» Required action
Your answer is a copy of every line in the records where "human" appears.
----- Information provided
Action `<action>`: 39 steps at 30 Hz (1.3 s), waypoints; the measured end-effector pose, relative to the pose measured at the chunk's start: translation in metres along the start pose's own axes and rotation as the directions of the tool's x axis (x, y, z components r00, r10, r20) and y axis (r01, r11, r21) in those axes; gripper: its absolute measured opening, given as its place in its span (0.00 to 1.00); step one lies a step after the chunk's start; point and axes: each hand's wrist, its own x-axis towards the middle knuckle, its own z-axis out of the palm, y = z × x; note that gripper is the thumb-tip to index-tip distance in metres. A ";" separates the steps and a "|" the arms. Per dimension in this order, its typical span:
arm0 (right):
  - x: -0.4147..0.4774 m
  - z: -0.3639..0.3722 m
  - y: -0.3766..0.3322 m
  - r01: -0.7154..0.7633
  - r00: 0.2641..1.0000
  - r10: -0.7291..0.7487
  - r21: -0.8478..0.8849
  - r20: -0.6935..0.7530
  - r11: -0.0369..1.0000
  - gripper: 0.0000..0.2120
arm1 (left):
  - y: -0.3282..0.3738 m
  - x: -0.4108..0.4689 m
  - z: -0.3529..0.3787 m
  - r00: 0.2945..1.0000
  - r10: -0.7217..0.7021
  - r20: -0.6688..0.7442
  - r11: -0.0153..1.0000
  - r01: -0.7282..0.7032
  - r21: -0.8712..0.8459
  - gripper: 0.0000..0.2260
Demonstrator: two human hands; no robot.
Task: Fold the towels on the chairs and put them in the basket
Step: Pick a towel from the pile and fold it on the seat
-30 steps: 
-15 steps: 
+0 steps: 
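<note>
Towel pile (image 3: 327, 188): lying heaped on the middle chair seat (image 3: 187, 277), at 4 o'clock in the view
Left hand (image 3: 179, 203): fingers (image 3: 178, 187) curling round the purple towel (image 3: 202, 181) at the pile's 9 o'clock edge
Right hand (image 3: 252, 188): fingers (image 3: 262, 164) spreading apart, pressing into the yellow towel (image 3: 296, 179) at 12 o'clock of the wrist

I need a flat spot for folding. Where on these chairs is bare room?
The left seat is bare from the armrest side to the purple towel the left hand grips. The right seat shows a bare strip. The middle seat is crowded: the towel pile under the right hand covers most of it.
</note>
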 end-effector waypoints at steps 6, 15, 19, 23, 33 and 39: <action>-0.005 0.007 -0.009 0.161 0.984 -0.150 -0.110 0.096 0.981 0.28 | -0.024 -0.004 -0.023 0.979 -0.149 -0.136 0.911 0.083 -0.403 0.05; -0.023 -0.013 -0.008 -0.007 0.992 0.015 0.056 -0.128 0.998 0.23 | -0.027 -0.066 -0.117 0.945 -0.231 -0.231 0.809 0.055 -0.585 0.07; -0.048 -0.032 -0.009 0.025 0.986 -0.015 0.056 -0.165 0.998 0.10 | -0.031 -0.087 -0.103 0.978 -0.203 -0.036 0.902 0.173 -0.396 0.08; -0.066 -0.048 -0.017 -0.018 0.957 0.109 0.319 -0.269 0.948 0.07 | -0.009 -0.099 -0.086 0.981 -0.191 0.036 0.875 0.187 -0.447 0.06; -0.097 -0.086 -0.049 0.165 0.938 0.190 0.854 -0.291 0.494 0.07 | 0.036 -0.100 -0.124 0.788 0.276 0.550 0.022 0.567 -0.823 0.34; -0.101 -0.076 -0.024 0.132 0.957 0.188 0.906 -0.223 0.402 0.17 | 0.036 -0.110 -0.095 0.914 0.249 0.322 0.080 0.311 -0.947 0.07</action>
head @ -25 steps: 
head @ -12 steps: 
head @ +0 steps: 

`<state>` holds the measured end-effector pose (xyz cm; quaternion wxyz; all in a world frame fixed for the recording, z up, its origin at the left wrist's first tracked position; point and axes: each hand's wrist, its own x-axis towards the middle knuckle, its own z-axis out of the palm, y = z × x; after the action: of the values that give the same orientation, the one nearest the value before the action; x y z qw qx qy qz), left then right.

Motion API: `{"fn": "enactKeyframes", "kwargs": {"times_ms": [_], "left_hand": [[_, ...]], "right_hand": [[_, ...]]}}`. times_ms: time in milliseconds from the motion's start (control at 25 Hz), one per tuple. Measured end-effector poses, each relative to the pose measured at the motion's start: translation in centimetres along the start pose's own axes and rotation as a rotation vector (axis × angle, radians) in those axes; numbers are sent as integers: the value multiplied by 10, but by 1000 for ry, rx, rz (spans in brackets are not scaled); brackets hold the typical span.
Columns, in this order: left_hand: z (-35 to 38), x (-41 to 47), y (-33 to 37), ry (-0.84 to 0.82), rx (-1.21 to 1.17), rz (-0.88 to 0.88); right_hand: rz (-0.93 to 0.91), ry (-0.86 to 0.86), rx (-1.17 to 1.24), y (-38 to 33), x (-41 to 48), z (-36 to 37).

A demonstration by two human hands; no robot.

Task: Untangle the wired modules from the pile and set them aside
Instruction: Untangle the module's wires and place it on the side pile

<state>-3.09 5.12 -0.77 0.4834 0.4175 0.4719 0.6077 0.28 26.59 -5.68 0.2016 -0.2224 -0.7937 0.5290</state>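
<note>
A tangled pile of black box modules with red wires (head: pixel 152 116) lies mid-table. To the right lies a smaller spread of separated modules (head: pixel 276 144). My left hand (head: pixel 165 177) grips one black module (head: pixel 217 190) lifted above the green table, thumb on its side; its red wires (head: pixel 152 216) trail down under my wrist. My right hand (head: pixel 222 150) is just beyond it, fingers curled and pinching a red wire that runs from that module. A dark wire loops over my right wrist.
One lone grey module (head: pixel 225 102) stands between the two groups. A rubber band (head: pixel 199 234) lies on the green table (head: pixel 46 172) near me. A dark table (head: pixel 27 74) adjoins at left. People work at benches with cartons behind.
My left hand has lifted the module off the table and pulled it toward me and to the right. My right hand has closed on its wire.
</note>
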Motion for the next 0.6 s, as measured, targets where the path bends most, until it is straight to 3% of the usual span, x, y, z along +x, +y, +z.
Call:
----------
» Exercise result
Demonstrator: two human hands; no robot.
A demonstration by two human hands; no robot.

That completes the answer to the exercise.